Opinion

Mocking rights, as usual

An Iranian woman originally sentenced to be stoned to death for adultery will instead be hanged today, officials in Tehran have announced.

That’s more than a little ironic: Iran, along with that other pillar of feminism, Saudi Arabia, is about to be elected to a new UN super-agency devoted to — yes — women’s rights.

The two Muslim nations are unopposed in next week’s elections for membership in the group, which consolidates four entities devoted to women’s issues into a single agency and elevates it politically within the world body.
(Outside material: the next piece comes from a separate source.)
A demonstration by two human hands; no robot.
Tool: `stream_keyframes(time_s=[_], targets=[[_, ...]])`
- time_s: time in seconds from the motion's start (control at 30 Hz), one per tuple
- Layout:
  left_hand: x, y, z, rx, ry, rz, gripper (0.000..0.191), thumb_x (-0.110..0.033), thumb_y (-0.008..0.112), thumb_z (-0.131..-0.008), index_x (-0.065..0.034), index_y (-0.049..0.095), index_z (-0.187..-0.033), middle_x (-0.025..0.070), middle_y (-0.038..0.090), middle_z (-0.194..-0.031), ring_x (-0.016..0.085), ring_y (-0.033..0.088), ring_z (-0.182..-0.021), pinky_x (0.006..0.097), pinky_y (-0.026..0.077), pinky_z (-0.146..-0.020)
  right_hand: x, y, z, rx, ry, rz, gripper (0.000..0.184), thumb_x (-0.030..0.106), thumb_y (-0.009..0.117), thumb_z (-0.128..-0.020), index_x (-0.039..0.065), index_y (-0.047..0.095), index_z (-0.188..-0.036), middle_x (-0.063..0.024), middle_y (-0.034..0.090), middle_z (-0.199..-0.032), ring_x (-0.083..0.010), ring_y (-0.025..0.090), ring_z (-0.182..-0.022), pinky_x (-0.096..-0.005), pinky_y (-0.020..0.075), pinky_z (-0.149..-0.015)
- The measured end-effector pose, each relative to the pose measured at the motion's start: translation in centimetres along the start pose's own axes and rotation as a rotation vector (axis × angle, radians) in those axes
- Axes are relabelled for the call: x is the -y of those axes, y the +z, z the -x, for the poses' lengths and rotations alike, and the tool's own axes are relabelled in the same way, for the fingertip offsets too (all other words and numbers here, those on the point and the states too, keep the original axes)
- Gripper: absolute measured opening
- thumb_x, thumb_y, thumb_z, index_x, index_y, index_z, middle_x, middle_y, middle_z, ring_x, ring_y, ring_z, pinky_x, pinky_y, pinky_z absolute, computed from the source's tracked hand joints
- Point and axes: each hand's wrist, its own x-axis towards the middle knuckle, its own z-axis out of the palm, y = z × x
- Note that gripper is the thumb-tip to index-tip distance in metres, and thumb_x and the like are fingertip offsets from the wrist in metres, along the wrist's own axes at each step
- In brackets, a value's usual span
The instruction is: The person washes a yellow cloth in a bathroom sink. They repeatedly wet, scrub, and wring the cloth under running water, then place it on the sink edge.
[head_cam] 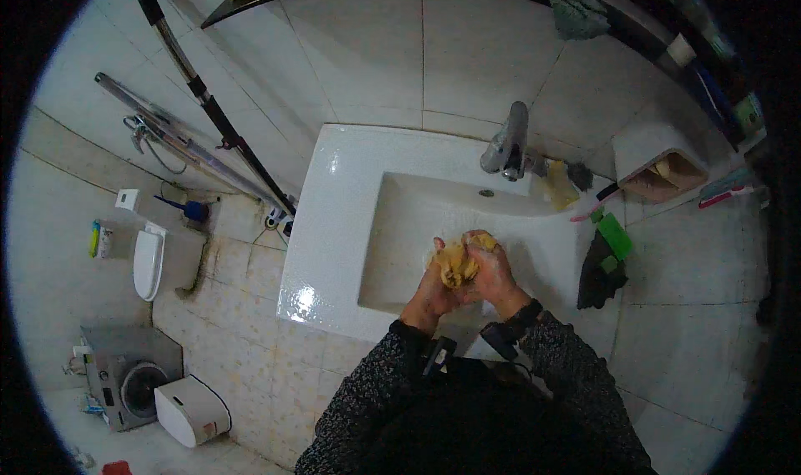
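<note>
Over the basin of a white sink, my two hands are close together around a crumpled yellow cloth. My left hand grips it from the left and below. From the right, my right hand presses on the same cloth, and a bit of yellow shows between its fingers. The cloth looks wet, though its exact kind is hard to tell. Behind the hands stands a chrome faucet, above a round overflow hole. Dark bands circle both of my wrists.
On the sink's right ledge lie a yellow cloth, a dark cloth and a green sponge-like piece. A black and silver pole leans at the left. Farther left are a toilet, a washing machine and a white bin.
</note>
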Motion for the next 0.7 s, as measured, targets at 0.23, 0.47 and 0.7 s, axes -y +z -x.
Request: stream_keyframes(time_s=[0.23, 0.47, 0.7], targets=[[3.3, -1.3, -2.9, -0.277, 0.383, -0.004, 0.035, -0.02, 0.039, -0.089, -0.0043, 0.042, -0.12, 0.0121, 0.051, -0.11, 0.027, 0.054, -0.096, 0.0385, 0.046, -0.083, -2.3, 0.6, -1.1, -0.255, -0.878, 1.311, 0.024, 0.011, 0.06, -0.077, 0.004, 0.049, -0.098, -0.0148, 0.051, -0.09, -0.0277, 0.051, -0.088, -0.034, 0.0408, -0.081], [2.1, -4.1, -4.3, -0.115, 0.357, 0.148, 0.029, -0.016, 0.038, -0.09, -0.009, 0.044, -0.117, 0.0087, 0.052, -0.109, 0.023, 0.054, -0.094, 0.0352, 0.048, -0.077, -3.8, -1.9, -2.3, 0.247, -0.706, 0.937, 0.043, 0.004, 0.058, -0.078, 0.004, 0.046, -0.12, -0.0148, 0.046, -0.123, -0.024, 0.039, -0.119, -0.0346, 0.0305, -0.097], [2.9, -1.8, -3.6, -0.303, 0.327, -0.005, 0.033, -0.018, 0.038, -0.092, -0.0099, 0.039, -0.124, 0.0092, 0.048, -0.116, 0.024, 0.049, -0.105, 0.0344, 0.045, -0.086, -3.2, -1.8, -3.1, 0.157, -0.521, 0.769, 0.031, 0.008, 0.048, -0.083, 0.004, 0.05, -0.114, -0.014, 0.041, -0.129, -0.0269, 0.038, -0.119, -0.0342, 0.0311, -0.098]])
As a protest letter from 214 local dissidents notes, women in Iran “lack the ability to choose their husbands, have no independent right to education after marriage, no right to divorce, no right to child custody, no protection from violent treatment in public spaces . . . and are arrested, beaten and imprisoned for peacefully seeking to change such laws.”

In Saudi Arabia, according to Human Rights Watch, the government “recognizes filial disobedience as a crime and denies an adult woman the right to live on her own and marry of her own free will” — among many other religiously based abuses.

Not that any of this should surprise: The United Nations, after all, is the same place that has tasked Libya with investigating human-rights abuses.

A cesspool of hypocrisy, in other words, that serves no useful purpose.

And whose presence within America’s borders remains an affront to those who are genuinely concerned with protesting human rights and ensuring global peace and security.